To attract the kinds of major projects that will meaningfully improve Canada’s investment crisis, the Carney government should eliminate a host of regulations and reform those that survive. As other analysts have noted, the list of regulatory hurdles in Canada is long. Canada’s total regulatory load has increased substantially over time and across a wide range of industries including energy, autos, child care, supermarkets and more.

Nowhere is this more evident than the energy industry, which is one of the largest drivers of investment in Canada. Federal Bills C-69 and C-48 (which govern the project approval process and ban oil tankers on the west cost, respectively), alongside the federal greenhouse gas emissions cap, net-zero policies, and a host of other regulation such as new fuel standard have significantly constrained this industry, which is vital to Canada’s economic success.

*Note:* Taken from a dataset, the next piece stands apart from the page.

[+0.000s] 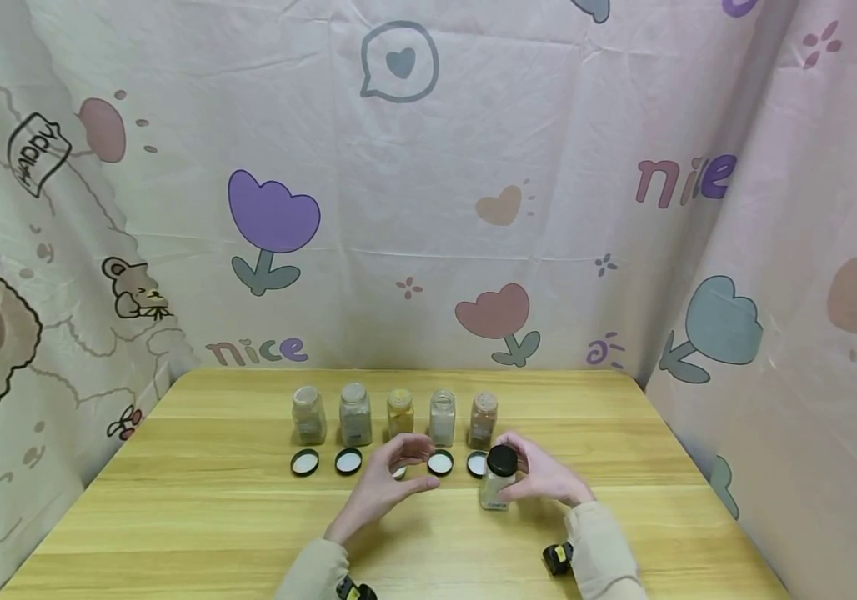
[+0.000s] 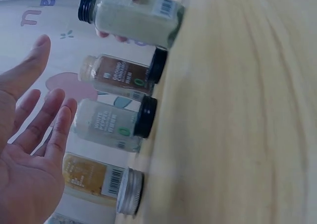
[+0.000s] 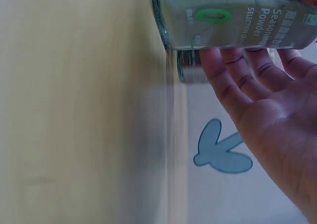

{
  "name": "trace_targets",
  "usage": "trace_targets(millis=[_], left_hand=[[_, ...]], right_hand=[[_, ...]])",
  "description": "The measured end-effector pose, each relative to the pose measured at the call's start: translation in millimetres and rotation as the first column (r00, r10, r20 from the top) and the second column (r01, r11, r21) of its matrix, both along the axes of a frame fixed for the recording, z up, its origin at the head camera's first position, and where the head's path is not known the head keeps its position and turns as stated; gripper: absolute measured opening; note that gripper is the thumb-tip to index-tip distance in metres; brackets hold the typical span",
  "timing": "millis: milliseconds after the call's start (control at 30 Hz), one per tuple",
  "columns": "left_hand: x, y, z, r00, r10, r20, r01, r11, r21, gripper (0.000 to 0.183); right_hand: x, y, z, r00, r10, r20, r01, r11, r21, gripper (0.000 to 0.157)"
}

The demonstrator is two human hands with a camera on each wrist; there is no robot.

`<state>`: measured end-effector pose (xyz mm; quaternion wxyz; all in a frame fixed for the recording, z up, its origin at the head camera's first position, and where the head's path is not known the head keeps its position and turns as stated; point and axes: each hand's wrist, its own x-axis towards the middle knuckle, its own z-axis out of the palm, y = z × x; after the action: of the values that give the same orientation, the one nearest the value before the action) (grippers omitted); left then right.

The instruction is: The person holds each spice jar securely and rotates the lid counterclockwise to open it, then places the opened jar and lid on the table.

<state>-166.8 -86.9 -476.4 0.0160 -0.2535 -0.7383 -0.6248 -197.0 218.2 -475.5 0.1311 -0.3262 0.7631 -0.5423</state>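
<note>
My right hand (image 1: 544, 477) grips a glass seasoning powder jar (image 1: 497, 493) with a black lid on top, fingers and thumb on its sides. The jar is upright; whether its base touches the table I cannot tell. In the right wrist view its label (image 3: 267, 26) reads "Seasoning Powder". My left hand (image 1: 386, 482) holds nothing and hovers left of this jar, thumb and fingers spread apart. It partly hides a silver-rimmed lid (image 2: 130, 192). Black lids (image 1: 440, 462) lie with white insides up, in a row before the jars behind.
Several lidless spice jars stand in a row: two greyish jars (image 1: 309, 417) at left, a yellow one (image 1: 400, 412), a white pepper jar (image 1: 442, 418) and a ground cinnamon jar (image 1: 483, 422). They stand on a wooden table (image 1: 196, 500), with a patterned curtain (image 1: 398, 167) behind.
</note>
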Motion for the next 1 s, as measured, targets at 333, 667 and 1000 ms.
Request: trace_targets(millis=[333,667,1000], left_hand=[[4.7,3,10.3,1.0,0.021,-0.015,-0.02,0.999,0.046,0.051],[7.7,3,13.2,0.994,0.066,-0.087,-0.061,0.997,0.056,0.046],[7.3,0,14.3,0.987,0.091,-0.136,-0.086,0.995,0.042,0.046]], right_hand=[[2.3,-30,2.6,1.0,0.023,-0.022,-0.022,0.999,0.048,0.059],[4.0,-60,4.0,0.999,0.029,-0.039,-0.027,0.998,0.053,0.057],[7.2,-83,3.2,0.998,-0.039,-0.048,0.042,0.997,0.065,0.06]])
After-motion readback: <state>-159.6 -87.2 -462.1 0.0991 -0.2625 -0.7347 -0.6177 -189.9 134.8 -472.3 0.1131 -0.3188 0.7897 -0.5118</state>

Canada’s regulatory explosion has effectively decimated the country’s investment climate. While Bill C-5 allows cabinet to circumvent these regulations, it places the cabinet, and more specifically the prime minister, in the position of picking winners and losers. Broad-based tax and regulatory reduction and reform would be a much more effective approach.

Canada continues to struggle amid an investment crisis that’s holding back economic growth and living standards. Our country needs bold changes to the policy environment conducive to attracting more investment. The government’s response to date, through Bill C-5 and the MPO, involves making the government more, not less, involved in the economy. The government should reverse course.